Combined topography/bathymetry dataset

# Combine topography and bathymetry using gdal_calc.py function
!gdal_calc.py -A /Users/sgfm/GAB/data/bathy_calc.tif -B /Users/sgfm/GAB/data/topo_calc.tif \
--outfile=/Users/sgfm/GAB/data/gab_topo_nd.tif --calc="B+A" --overwrite

# Open bathymetry Geotiff 
ttif = gdal.Open('/Users/sgfm/GAB/data/gab_topo_nd.tif',GA_ReadOnly)

# Create the Numpy array
arr = ttif.ReadAsArray()

# Find geographic references and extent
trans = ttif.GetGeoTransform()
extent = (trans[0], trans[0] + ttif.RasterXSize*trans[1],
          trans[3] + ttif.RasterYSize*trans[5], trans[3])

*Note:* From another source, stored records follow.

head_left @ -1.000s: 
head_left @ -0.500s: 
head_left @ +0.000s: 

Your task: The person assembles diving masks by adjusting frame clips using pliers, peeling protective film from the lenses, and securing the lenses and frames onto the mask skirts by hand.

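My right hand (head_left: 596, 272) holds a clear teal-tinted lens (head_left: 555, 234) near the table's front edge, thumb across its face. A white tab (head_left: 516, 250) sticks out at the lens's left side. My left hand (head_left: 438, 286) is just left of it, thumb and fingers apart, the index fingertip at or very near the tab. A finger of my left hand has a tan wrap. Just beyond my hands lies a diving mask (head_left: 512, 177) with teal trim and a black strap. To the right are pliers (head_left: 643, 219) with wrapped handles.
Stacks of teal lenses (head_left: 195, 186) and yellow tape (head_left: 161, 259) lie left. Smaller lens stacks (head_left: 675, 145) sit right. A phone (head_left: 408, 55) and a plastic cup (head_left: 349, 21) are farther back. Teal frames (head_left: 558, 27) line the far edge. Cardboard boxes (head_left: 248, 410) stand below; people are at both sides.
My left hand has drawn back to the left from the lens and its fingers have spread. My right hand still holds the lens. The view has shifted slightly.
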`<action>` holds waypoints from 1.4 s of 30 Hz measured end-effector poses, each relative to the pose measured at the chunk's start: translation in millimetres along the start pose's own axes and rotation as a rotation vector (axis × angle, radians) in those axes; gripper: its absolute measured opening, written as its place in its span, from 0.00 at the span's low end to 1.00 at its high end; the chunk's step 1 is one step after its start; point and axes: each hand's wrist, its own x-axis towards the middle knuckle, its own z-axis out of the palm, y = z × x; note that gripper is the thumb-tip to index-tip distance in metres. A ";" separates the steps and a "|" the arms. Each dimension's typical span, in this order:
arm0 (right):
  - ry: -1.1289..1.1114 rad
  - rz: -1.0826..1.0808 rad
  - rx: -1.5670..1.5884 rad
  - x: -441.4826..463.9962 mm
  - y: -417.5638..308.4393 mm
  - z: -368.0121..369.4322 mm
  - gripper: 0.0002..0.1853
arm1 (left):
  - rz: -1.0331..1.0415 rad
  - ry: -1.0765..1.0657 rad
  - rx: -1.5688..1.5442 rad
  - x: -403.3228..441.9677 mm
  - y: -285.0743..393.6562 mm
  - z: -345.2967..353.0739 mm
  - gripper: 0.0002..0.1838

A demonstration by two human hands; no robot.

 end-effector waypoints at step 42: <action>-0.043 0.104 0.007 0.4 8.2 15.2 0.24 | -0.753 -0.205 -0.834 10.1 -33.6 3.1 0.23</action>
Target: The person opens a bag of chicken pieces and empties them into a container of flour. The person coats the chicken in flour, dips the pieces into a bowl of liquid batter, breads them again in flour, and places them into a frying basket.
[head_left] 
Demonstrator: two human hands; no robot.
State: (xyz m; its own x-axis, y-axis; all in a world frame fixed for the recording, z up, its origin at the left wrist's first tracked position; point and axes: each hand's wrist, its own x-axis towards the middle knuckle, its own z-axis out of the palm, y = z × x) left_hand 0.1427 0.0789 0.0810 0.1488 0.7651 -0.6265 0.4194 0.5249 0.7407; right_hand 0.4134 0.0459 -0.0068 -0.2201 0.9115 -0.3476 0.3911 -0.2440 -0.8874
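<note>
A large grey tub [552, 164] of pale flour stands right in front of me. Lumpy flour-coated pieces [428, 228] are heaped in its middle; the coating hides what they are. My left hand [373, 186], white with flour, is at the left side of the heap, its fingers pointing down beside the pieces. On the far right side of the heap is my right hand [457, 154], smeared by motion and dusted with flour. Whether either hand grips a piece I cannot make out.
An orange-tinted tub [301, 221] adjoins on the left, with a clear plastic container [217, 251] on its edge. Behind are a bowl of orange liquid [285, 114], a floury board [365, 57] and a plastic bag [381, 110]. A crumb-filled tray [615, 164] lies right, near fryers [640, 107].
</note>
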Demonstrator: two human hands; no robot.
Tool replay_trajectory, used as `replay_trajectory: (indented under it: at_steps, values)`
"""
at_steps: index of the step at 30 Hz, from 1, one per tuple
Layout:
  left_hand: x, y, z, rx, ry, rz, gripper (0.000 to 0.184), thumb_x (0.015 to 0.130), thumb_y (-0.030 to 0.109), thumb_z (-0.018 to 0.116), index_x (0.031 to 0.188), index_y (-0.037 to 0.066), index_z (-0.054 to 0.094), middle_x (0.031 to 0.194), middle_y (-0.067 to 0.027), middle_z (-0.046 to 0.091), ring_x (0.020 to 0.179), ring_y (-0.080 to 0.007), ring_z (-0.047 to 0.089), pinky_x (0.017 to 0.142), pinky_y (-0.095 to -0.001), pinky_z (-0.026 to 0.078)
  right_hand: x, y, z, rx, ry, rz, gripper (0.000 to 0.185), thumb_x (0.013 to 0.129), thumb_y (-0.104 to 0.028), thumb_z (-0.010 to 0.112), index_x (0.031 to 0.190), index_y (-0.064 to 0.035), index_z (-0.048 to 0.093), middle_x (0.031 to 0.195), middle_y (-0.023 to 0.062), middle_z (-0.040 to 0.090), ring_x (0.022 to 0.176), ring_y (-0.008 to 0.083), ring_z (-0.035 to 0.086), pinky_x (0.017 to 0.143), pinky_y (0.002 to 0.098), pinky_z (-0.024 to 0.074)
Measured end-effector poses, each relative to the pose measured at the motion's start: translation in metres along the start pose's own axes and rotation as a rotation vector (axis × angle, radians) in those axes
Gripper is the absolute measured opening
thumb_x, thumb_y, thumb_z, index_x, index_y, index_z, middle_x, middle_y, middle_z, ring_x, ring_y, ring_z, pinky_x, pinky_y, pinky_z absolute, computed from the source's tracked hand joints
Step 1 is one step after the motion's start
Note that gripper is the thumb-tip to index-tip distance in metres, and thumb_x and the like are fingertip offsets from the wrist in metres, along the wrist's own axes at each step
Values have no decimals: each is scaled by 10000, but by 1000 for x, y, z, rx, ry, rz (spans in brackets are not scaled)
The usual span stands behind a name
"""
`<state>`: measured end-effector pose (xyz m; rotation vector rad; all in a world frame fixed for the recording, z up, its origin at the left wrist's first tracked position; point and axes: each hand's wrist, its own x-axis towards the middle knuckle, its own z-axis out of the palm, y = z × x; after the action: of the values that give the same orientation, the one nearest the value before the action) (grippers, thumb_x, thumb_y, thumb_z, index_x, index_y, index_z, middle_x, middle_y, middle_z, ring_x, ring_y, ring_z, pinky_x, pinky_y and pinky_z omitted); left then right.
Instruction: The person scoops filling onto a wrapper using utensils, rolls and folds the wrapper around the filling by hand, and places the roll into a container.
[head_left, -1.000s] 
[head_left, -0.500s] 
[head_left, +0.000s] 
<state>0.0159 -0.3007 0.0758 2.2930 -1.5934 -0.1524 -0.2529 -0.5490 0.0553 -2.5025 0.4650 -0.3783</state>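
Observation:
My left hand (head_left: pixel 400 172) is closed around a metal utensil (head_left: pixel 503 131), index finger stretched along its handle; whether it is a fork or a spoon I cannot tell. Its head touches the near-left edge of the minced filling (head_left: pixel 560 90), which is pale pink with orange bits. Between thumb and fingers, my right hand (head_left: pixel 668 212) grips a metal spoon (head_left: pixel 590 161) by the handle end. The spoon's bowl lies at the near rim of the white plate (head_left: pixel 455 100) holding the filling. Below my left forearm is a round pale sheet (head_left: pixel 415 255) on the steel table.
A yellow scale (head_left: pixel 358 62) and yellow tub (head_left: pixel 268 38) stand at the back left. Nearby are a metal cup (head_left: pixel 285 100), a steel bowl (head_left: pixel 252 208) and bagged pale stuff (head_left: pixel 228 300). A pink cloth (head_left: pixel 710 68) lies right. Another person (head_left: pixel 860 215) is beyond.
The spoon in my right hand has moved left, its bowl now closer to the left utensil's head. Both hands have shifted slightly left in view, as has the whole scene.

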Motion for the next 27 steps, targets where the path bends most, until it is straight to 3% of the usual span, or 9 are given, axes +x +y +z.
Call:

# Display the array with Matplotlib
figure(figsize = (7,7))
plt.imshow(arr, extent=extent)
plt.show()

# Set the nodata values to none 
!gdal_translate -a_nodata none /Users/sgfm/GAB/data/gab_topo_nd.tif \
/Users/sgfm/GAB/data/gab_topo.tif

0 .. 10 .. 20 .. 30 .. 40 .. 50 .. 60 .. 70 .. 80 .. 90 .. 100 - Done

Input file size is 770, 400
0...10...20...30...40...50...60...70...80...90...100 - done.

Visualise DEM information

import os, sys
from osgeo import gdal
from gdalconst import *
import matplotlib.pyplot as plt
from IPython.core.display import Image 

# Based on elevation extent use an appropriate color scale to create the DEM map
!gdaldem color-relief /Users/sgfm/GAB/data/gab_topo.tif ../SGFM-data/color-scale/color_gab.txt \
/Users/sgfm/GAB/data/region.png -of PNG 

# From a DEM raster, output a 32-bit float raster with slope values (specifies in percent slope)
!gdaldem slope /Users/sgfm/GAB/data/gab_topo.tif /Users/sgfm/GAB/data/slope_utm.tif -p 

# Based on elevation extent use an appropriate color scale to create the DEM slope map
!gdaldem color-relief /Users/sgfm/GAB/data/slope_utm.tif ../SGFM-data/color-scale/color_slope2.txt \
/Users/sgfm/GAB/data/slopeshade.png -of PNG

# Create an ASCII grid from the simulation area
!gdal_translate -of AAIGrid /Users/sgfm/GAB/data/gab_topo.tif /Users/sgfm/GAB/data/dem.asc 

# Perform Planchon fill depression algorithm
#os.system('fill_depression /Users/sgfm/GAB/data/dem.asc /Users/sgfm/GAB/data/fill.asc 0.001')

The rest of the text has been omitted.